(Source records)

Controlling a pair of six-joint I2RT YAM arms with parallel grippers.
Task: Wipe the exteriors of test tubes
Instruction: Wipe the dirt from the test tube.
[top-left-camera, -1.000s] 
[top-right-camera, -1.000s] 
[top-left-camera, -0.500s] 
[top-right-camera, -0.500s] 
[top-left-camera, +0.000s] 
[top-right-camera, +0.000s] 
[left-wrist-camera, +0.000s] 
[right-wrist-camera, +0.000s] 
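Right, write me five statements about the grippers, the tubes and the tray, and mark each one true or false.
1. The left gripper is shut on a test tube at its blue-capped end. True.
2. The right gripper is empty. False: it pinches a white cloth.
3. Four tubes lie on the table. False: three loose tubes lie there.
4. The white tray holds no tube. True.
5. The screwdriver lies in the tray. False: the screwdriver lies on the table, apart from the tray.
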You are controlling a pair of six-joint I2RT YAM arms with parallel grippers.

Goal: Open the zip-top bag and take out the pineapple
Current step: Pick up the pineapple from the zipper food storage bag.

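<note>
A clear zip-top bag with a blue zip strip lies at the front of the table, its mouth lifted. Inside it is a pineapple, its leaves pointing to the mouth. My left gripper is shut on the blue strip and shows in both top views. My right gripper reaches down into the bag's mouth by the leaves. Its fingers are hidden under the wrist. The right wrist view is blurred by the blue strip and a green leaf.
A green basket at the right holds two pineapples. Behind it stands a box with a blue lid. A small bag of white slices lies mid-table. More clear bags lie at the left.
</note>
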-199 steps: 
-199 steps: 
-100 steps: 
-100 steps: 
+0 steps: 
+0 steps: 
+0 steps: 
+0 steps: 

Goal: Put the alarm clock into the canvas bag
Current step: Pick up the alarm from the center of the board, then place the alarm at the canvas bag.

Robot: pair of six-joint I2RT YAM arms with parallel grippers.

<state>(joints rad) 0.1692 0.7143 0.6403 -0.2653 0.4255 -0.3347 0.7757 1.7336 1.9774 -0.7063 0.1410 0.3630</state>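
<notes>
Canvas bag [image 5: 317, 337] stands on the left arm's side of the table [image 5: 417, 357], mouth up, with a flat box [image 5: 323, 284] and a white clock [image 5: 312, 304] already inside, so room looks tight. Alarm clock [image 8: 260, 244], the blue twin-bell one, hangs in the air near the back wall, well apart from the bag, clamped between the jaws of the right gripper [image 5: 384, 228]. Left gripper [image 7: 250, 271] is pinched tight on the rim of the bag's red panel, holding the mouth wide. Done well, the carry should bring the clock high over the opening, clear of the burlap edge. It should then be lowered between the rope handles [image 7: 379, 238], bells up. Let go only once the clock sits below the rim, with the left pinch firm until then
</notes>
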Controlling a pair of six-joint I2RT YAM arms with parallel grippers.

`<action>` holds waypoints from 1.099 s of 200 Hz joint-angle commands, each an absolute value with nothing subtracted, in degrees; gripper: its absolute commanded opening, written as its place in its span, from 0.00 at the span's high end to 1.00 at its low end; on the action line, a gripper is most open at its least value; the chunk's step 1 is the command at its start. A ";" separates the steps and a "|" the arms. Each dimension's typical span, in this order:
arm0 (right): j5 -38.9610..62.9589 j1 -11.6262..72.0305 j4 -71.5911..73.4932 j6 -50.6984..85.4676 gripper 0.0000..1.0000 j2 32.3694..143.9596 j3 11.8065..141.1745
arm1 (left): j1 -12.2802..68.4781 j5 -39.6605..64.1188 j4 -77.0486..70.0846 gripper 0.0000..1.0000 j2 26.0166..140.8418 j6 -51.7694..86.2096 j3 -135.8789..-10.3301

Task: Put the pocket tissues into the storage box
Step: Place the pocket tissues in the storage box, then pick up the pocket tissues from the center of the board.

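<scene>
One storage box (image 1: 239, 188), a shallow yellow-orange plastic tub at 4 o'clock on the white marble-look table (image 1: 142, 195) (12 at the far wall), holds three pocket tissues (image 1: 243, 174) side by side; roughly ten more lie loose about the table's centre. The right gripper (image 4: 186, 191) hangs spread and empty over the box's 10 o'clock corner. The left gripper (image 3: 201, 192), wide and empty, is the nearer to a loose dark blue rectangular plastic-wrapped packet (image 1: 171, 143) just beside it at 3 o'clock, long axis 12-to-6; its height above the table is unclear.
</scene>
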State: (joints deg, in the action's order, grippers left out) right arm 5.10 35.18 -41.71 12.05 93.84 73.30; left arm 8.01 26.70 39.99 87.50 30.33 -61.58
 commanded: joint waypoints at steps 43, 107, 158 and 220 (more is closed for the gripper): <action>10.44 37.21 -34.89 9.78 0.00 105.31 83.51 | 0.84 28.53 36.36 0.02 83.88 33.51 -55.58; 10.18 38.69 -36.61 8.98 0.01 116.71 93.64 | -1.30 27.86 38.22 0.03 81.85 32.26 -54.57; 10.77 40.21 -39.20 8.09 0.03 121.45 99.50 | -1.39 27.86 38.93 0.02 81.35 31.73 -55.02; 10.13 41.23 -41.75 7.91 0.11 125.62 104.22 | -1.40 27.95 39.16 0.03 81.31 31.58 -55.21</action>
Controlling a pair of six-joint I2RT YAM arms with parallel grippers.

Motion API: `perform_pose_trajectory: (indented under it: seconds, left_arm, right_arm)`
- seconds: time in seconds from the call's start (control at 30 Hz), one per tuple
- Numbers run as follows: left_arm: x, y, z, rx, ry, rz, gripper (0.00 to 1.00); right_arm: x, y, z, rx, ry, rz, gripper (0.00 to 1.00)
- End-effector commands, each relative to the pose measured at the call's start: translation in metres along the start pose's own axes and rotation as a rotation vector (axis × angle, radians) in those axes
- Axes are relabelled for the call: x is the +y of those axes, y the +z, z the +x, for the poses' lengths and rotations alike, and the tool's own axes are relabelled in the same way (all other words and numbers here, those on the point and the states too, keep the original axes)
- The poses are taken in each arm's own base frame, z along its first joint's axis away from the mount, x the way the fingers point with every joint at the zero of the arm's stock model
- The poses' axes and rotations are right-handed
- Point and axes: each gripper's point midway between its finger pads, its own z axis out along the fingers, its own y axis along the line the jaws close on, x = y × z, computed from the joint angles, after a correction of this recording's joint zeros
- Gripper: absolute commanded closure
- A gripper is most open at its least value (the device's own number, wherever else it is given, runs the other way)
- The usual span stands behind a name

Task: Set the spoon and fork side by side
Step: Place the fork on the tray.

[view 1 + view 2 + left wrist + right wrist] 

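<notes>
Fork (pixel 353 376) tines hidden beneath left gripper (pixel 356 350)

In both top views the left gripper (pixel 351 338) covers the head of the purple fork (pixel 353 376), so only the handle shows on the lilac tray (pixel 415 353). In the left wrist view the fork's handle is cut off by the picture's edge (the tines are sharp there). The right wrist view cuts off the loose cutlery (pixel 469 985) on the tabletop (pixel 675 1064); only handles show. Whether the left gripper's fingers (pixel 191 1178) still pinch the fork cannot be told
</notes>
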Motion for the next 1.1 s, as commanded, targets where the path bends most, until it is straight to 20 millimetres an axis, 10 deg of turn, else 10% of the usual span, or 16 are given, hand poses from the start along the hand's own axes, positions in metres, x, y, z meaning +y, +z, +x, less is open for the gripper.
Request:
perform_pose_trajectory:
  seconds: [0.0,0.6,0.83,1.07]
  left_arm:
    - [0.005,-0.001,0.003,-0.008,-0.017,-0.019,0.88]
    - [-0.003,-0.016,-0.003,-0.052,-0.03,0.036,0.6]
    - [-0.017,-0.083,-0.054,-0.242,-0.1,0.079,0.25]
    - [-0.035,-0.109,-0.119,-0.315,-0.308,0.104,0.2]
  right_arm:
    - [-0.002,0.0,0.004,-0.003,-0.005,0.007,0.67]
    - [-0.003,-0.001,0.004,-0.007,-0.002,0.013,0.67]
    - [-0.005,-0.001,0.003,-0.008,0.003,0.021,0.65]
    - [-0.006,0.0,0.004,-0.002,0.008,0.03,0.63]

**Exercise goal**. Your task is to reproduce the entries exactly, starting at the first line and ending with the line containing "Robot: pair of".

**Exercise answer**.
Controlling a pair of six-joint I2RT YAM arms with parallel grippers.
Task: Wipe the exteriors of test tubes
Instruction: Wipe the dirt from the test tube.
[top-left-camera, -1.000s] 
[top-right-camera, -1.000s] 
[top-left-camera, -0.500s] 
[top-right-camera, -0.500s] 
[top-left-camera, +0.000s] 
[top-right-camera, +0.000s] 
[left-wrist-camera, +0.000s] 
[right-wrist-camera, +0.000s] 
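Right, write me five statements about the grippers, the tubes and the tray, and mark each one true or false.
1. The left gripper is shut on a test tube at its blue-capped end. True.
2. The right gripper is empty. False: it pinches a white cloth.
3. Four tubes lie on the table. False: three loose tubes lie there.
4. The white tray holds no tube. True.
5. The screwdriver lies in the tray. False: the screwdriver lies on the table, apart from the tray.
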You are controlling a pair of six-joint I2RT YAM arms with parallel grippers.

Goal: Open the zip-top bag and take out the pineapple
Current step: Pick up the pineapple from the zipper food storage bag.

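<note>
A clear zip-top bag with a blue zip strip lies at the front of the table, its mouth lifted. Inside it is a pineapple, its leaves pointing to the mouth. My left gripper is shut on the blue strip and shows in both top views. My right gripper reaches down into the bag's mouth by the leaves. Its fingers are hidden under the wrist. The right wrist view is blurred by the blue strip and a green leaf.
A green basket at the right holds two pineapples. Behind it stands a box with a blue lid. A small bag of white slices lies mid-table. More clear bags lie at the left.
</note>
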-199 steps: 
-199 steps: 
-100 steps: 
-100 steps: 
+0 steps: 
+0 steps: 
+0 steps: 
+0 steps: 

Goal: Put the alarm clock into the canvas bag
Current step: Pick up the alarm from the center of the board, then place the alarm at the canvas bag.

Robot: pair of six-joint I2RT YAM arms with parallel grippers.

No more work is needed on this exercise.